Earn 5,000 American AAdvantage Miles by Booking Travel

American Airlines is offering a bonus of up to 5,000 AAdvantage Miles when you making travel bookings by May 18th. I will discuss if this is a good deal or not.

You must register for this promotion here before booking any flights. Whether you intend to take AAdvantage (yes) of this deal or not, you should register for the promotion now since it’s free to register and you won’t need to worry about forgetting about registration in case you make a booking later.

The Deal

Terms and conditions are:

  • This offer is available to all AAdvantage® members
  • You must register by 11:59 p.m. CT on May 18, 2020, and before flight purchase and travel in order for your flights to count toward this promotion
  • Eligible flights must be both marketed by American Airlines and operated by American or American Eagle®, booked in any published, purchased fare, and ticketed by May 18, 2020
  • Flights booked with miles as the form of payment are not eligible for this promotion
  • Flights that reach the maximum mileage earned per ticket may still be eligible for this promotion
  • Travel booked or re-booked after May 18, 2020, isn’t eligible to earn bonus miles
  • Eligible flights must be flown between July 1, 2020, and December 31, 2020
  • Flights marketed and/or operated by other codeshare partners aren’t eligible
  • You’ll earn 500 bonus award miles for each eligible flight once it posts to your account
  • You can earn up to 5,000 bonus award miles for this promotion
  • Bonus miles don’t count toward elite status qualification or AAdvantage® Million Miler℠ status
  • Miles are subject to the standard AAdvantage® program terms and conditions
  • American may, at any time and without notice, change, stop or end this promotion in part or in full
The Good

If you must travel during these times, or want to make speculative bookings for travel after the COVID-19 pandemic, then certainly this is a decent incentive to make bookings. Now you don’t need to make 10 reservations in order to get the full 5,000 bonus AAdvantage miles. This bonus applies to each flight you take, not each ticket you purchase. So if your ticket has 5 segments / flights, it means you get 500 x 5 = 2,500 points. Of course, you will still earn regular miles by flying as these are bonuses.

Whether you intend to book a trip that you must take now (i.e. if you are a medical personnel) or that big Christmas trip (and hope that the pandemic is under control then), 5,000 points is not a bad bonus. Valued at 1.4 cents per mile by The Points Guy, 5,000 AAdvantage miles are worth $70 USD as of time of writing.

The Bad

If you make a booking now and decide not to travel later, you will not get your money back unless your flight(s) are canceled by the airline. It has been well documented that due to the pandemic, airlines are trying hard to keep their cash and refusing to refund customers. So if they do cancel your flights, you may have to fight AA to get your money back. Hey, at least you’re not flying United, which redefined the meaning of the word ‘cancelled’.

Even if the airline changes your flight, your schedules can be changed dramatically; i.e. instead of a 10am departure, you can now be leaving at 5am, and the airline does not owe you penny.

And then there is massive uncertainty relating to future travel. When airlines are reducing capacity and declaring bankruptcies, and passenger volume is at less than 10% of last year’s, you just never know when your flight will actually take place, with possibility of it being cancelled just hours before departure.

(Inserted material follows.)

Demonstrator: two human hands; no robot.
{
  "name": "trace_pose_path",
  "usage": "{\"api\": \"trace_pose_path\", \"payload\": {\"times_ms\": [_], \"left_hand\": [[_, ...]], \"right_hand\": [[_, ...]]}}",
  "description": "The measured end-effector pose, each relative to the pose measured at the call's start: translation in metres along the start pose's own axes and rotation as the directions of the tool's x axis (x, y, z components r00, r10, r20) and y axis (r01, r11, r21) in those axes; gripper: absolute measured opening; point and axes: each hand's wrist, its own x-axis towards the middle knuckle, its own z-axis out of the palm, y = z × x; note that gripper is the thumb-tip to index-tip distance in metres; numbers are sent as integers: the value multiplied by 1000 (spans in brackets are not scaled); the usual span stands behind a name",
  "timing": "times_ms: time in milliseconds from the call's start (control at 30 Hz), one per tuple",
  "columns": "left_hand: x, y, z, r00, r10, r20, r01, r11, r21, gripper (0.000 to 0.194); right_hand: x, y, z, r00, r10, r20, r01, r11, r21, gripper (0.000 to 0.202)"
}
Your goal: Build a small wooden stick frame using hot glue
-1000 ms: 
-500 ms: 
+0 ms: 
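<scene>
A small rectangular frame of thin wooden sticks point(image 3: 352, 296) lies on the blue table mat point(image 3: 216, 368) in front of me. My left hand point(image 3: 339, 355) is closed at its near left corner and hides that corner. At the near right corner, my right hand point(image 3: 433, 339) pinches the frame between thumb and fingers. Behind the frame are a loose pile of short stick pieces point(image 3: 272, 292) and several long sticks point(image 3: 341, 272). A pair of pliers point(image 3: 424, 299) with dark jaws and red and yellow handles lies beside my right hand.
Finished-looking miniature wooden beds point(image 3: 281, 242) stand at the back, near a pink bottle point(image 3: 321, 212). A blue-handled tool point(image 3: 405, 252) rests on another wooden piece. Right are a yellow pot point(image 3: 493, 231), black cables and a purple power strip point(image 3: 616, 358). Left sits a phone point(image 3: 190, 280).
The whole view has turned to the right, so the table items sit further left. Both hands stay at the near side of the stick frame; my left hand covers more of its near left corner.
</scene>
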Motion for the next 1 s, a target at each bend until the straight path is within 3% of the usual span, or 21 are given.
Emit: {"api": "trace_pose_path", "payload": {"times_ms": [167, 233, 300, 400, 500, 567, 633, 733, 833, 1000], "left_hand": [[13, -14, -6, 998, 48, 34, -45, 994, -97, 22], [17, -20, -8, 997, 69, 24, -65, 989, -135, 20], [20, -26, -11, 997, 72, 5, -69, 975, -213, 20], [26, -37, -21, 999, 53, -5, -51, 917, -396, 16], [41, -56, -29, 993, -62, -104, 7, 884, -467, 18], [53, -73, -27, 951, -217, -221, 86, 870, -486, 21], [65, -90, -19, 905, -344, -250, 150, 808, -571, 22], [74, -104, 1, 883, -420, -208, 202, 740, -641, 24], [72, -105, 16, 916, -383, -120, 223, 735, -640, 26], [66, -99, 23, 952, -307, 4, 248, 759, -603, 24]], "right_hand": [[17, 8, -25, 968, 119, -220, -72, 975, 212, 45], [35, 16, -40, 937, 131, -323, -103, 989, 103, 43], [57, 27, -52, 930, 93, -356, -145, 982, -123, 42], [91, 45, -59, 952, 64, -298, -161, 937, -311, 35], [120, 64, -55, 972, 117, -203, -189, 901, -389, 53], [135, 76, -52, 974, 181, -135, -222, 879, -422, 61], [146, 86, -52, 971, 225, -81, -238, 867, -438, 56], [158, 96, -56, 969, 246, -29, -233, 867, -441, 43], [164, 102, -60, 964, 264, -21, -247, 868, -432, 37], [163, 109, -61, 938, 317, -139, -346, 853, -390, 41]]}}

So if you don’t have immediate or solid travel plans, I would advice against making speculative bookings at this point, as we are still very much in the middle of a pandemic.

And The Ugly

On top of worrying about whether your flights will actually happen or if the airline will be screwing around with your flights, you also need to worry about getting infected by fellow passengers. Yes, airlines are saying they will promote social distancing onboard by taking measures such as blocking middle seats. What they do not tell you is, that’s only at booking, and gate agents will still be able to put people in middle seats. So what do you end up with? A full plane!

I guess @united is relaxing their social distancing policy these days? Every seat full on this 737 pic.twitter.com/rqWeoIUPqL

— Ethan Weiss (@ethanjweiss) May 9, 2020

No one should be comfortable on a plane full of passengers these days. Want to fly on an A380? Forget about it. Also, are masks even effective on a plane? The jury is still out on that one but it is easy to say the answer is no if you only have ordinary cloth masks and not N95 or surgical masks. Which you most likely will not be able to find, and you will have to settle for non-surgical masks, dust masks, or masks made from socks, and if that’s the case I would rather not use a mask at all. Basically, you will not even be to able to wear an effective mask while flying.

Do you really want to risk potential headaches, your health and potentially your life over $70? I sure hope not.